▶ _Task directions_:
From the entries below, please output exactly the lines starting at the one containing "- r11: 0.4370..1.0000" and ending at the one containing "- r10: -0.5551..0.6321", both included.

Saved data entries:
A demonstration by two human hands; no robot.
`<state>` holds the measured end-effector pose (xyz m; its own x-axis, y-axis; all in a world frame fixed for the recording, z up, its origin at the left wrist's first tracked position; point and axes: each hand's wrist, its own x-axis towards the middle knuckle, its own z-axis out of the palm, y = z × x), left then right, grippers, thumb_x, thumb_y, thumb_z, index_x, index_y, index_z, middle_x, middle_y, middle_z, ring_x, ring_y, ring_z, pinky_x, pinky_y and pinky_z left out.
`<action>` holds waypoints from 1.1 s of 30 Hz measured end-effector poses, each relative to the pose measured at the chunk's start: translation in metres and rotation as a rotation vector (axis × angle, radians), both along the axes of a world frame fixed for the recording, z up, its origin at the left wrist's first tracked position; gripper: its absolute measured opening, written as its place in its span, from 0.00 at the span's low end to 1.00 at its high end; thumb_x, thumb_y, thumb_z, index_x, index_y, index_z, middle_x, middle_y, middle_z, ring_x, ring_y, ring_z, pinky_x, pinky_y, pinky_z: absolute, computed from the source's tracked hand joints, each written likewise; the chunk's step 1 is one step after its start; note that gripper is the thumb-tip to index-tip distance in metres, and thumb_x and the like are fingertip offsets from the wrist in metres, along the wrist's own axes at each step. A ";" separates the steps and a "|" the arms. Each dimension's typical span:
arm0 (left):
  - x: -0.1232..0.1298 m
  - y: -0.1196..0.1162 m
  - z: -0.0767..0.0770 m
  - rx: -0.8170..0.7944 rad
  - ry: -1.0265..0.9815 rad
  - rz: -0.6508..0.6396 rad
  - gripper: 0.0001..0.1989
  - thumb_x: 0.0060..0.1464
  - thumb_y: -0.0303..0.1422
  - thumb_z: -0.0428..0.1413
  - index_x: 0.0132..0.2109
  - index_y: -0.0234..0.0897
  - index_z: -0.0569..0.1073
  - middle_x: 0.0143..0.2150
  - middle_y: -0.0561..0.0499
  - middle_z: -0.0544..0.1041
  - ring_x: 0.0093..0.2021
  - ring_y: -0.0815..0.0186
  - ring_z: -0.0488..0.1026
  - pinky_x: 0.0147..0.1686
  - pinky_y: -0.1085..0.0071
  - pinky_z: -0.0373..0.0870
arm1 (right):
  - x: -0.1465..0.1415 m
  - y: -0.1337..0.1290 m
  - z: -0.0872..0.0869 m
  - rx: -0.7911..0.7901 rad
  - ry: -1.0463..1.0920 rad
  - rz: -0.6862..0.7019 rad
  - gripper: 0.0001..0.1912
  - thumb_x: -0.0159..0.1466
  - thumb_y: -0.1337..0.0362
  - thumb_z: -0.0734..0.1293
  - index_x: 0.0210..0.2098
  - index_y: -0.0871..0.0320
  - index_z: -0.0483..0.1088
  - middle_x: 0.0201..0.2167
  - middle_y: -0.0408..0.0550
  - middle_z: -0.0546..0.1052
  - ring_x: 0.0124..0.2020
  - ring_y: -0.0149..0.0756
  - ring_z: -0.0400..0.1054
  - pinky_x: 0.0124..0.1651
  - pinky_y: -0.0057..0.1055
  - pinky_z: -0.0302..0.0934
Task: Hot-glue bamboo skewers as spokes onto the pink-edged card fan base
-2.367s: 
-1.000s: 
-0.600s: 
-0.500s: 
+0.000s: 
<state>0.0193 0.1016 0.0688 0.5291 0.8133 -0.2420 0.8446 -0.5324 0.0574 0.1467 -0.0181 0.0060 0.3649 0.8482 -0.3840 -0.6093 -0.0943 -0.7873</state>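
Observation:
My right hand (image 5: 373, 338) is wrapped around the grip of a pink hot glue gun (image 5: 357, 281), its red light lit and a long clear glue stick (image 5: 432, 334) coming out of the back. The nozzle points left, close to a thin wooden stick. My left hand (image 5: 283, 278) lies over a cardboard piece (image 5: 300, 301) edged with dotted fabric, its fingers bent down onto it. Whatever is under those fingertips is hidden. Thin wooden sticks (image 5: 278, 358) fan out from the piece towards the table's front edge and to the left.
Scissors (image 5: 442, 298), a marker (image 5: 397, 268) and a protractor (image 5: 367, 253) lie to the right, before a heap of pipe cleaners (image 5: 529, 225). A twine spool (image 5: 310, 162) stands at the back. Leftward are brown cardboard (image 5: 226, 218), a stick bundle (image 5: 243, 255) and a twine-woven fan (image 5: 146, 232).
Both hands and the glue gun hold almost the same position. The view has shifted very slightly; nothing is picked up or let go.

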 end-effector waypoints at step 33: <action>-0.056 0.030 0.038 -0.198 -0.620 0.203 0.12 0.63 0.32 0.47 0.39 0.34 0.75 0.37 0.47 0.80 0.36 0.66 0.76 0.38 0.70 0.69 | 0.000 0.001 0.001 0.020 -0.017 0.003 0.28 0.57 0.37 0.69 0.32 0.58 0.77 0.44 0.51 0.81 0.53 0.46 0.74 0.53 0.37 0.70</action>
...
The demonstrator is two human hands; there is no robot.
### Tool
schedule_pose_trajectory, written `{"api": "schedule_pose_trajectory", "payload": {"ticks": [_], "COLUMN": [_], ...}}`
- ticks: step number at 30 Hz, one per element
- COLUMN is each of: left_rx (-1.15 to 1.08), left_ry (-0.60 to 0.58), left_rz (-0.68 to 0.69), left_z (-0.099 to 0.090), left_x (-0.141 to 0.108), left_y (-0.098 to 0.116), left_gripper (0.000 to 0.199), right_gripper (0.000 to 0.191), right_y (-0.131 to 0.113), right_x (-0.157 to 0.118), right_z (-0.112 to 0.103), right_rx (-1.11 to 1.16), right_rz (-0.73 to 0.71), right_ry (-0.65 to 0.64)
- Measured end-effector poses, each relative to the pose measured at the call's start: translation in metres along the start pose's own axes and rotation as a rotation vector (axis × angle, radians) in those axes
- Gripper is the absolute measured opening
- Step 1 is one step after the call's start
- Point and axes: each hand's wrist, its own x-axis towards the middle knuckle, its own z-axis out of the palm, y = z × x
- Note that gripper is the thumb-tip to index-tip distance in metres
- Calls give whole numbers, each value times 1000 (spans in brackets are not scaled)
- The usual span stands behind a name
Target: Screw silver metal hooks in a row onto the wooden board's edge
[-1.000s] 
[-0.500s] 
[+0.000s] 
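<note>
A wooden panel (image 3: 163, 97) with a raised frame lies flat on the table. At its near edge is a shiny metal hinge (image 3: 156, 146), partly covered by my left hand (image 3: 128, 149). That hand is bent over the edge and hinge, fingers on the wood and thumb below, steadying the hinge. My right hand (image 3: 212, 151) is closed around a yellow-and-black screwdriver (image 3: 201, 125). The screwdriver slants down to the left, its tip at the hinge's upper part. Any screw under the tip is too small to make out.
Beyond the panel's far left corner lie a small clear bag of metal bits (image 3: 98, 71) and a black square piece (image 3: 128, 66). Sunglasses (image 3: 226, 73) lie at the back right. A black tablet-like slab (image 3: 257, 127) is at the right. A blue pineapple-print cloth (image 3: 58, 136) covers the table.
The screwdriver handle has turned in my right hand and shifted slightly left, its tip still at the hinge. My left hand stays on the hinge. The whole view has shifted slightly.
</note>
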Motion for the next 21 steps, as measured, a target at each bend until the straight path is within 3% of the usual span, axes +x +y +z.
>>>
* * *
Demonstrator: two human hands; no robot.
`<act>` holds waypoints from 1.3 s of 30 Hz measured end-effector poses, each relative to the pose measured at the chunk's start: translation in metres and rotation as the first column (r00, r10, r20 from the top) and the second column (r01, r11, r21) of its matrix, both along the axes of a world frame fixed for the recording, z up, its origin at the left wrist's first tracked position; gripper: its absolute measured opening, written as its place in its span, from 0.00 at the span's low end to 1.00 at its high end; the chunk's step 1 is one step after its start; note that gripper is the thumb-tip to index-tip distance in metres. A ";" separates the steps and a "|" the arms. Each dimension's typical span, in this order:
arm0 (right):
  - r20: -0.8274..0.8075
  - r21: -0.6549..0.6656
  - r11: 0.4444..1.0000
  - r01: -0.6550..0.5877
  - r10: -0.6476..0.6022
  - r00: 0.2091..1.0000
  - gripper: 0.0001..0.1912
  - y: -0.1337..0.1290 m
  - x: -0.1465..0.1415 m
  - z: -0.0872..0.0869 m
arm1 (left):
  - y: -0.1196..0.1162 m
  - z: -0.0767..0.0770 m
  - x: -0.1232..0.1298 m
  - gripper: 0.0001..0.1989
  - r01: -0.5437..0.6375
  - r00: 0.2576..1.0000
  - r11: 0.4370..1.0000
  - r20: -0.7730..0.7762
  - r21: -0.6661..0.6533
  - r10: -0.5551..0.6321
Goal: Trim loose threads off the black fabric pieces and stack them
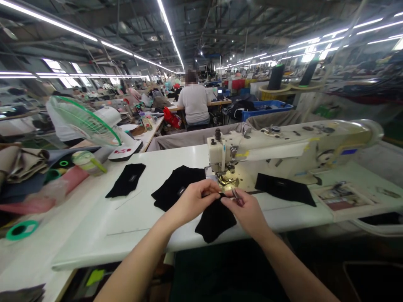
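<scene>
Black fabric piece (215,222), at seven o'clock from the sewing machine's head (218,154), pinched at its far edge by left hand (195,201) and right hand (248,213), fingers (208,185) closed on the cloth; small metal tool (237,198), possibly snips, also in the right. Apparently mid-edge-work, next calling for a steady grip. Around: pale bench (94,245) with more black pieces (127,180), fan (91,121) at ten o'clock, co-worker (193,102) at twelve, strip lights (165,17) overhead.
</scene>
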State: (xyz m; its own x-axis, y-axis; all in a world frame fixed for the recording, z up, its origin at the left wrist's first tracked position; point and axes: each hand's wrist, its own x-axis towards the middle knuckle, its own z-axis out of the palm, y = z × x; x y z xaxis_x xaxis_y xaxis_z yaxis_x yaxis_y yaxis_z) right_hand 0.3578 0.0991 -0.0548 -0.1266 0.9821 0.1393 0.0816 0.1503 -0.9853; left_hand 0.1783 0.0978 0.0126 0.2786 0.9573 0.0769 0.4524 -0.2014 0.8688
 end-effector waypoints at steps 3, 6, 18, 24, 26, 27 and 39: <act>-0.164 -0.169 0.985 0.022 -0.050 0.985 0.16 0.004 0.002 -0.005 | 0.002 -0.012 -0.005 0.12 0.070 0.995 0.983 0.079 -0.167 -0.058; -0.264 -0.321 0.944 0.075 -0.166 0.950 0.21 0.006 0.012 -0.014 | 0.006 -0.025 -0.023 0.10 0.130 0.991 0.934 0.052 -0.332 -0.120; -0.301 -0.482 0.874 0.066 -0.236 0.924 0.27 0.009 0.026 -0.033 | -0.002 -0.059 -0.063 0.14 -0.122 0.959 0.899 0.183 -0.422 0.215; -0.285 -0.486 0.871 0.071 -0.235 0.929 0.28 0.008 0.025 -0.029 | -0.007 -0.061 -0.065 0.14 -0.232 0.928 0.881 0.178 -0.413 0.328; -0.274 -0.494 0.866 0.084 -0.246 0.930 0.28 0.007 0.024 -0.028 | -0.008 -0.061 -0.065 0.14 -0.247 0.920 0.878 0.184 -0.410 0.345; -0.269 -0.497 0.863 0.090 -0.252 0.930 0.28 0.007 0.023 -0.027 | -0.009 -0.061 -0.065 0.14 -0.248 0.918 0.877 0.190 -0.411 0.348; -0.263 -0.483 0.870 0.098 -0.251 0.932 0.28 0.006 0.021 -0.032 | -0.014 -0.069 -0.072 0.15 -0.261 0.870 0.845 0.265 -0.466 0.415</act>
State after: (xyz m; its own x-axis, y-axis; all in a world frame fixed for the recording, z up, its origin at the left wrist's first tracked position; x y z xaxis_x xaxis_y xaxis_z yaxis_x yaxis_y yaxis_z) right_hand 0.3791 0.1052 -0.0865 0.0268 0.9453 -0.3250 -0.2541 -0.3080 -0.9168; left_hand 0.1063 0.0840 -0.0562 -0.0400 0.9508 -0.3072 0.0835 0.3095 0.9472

▶ _Final answer_:
  - r11: 0.4370..1.0000
  - r20: -0.7730..0.7762
  - r21: -0.6661..0.6533
  - r10: -0.5551..0.6321

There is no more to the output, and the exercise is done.